Although it could have been much worse, Hurricane Katrina has passed through southern Louisiana leaving a trail of wreckage in its wake.  New Orleans is a very special place to me, and I'm encouraging people to visit Network for Good's page on Hurricane Relief Efforts, where you'll find numerous ways to help the people who are now putting the city back together.

I just donated $100 each to the American National Red Cross, Charity Hospital of Lousiana at New Orleans, and Second Harvest of Greater New Orleans.  I also gave $15 to Network for Good themselves, to help support their efforts to make online giving easier and more secure.

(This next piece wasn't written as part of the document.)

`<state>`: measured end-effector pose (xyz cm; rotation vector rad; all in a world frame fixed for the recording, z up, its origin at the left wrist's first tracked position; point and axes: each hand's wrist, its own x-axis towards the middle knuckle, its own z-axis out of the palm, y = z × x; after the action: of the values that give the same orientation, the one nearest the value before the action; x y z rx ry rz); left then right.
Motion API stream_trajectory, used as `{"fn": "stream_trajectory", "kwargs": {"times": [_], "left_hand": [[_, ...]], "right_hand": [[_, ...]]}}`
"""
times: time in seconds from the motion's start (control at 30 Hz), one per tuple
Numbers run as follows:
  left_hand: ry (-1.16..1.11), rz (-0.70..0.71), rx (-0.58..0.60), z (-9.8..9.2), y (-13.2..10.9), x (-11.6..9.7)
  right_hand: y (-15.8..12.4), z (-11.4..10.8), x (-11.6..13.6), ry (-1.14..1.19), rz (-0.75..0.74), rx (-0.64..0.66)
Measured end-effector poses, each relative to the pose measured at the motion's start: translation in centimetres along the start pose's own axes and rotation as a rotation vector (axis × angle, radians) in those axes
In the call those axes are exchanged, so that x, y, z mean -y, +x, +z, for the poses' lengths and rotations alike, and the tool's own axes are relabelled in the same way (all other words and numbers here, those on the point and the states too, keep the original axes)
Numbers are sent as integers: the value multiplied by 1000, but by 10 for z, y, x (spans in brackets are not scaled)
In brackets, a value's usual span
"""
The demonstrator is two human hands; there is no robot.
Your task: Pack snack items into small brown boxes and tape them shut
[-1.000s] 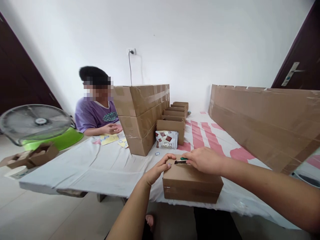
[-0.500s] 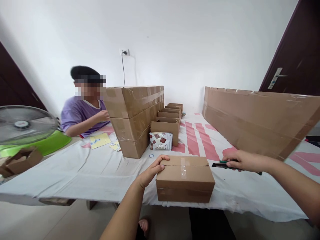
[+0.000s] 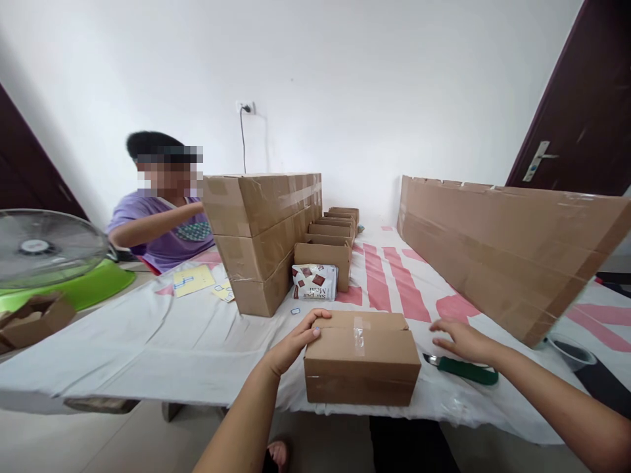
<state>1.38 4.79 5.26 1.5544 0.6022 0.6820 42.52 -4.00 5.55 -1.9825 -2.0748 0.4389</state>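
A taped cardboard box (image 3: 362, 364) sits by the near edge of the cloth-covered table (image 3: 148, 368), its top seam running left to right with a strip of clear tape (image 3: 359, 336) across it. The left hand (image 3: 298, 338) touches the box at its left end, thumb and fingers spread over the top edge rather than wrapped around it. Just beside the box's right end, a green-handled cutter (image 3: 468, 371) lies on the cloth, metal end towards the box. The right hand (image 3: 461, 338) is empty, its fingers loosely parted, just beyond the cutter; contact between them cannot be told. Farther on, a printed pouch (image 3: 315, 284) leans against the first of a row of open boxes (image 3: 325, 253), between a three-high carton stack (image 3: 263, 259) on the left and a long carton (image 3: 507, 243) on the right. Past the stack sits a co-worker in a purple top (image 3: 142, 220).
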Motion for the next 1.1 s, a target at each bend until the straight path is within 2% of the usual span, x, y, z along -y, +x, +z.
{"fn": "stream_trajectory", "kwargs": {"times": [0.07,0.17,0.27,0.33,0.4,0.57,0.67,0.73,0.8,1.0,1.1], "left_hand": [[-12,5,7,-1,0,2],[-29,10,6,-2,0,4],[-39,11,15,-3,0,5],[-34,16,26,-3,-1,6],[-21,24,30,-3,-1,6],[0,34,24,-4,-1,6],[-11,35,26,-4,0,6],[-2,38,25,-4,0,6],[11,44,27,-3,1,5],[5,101,-20,-2,0,7],[-47,100,6,-2,1,9]], "right_hand": [[12,-14,33,107,-33,-130],[27,-26,89,302,-163,-147],[36,-27,134,398,-258,10],[39,-23,156,413,-248,108],[42,-19,170,404,-223,134],[47,-11,183,379,-234,105],[49,-12,184,179,-417,53],[49,-16,183,69,-572,93],[50,-19,182,12,-659,160],[49,-26,176,45,-678,137],[46,-34,173,71,-652,157]]}}
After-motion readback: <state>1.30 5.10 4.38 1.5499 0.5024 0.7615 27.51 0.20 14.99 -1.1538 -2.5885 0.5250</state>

UPDATE: Although the storm itself didn't cause as much damage in New Orleans as was expected, the aftermath has been terrible and continues to get worse.  The levees have burst, pumps aren't working because there's no electricity, and the floodwaters are continuing to rise.  If you can help, click on the links above.


Jun 22, 2005

NOLA

Can I just say how much I wish I were in New Orleans right now?  Earlier tonight I was driving home and heard some blues-y buskers on a corner, and just now a car drove past my apartment with something funky coming through the open windows, and I was just hit with this urge to be in the Quarter, or perhaps the Marigny, hearing music from all directions, the air so moist and thick you can part it with your hands, the finest food on God's green earth, and a go-cup just for the hell of it.  God damn, San Francisco's perfectly nice, but sometimes I feel like I'm just not in the right place, you know?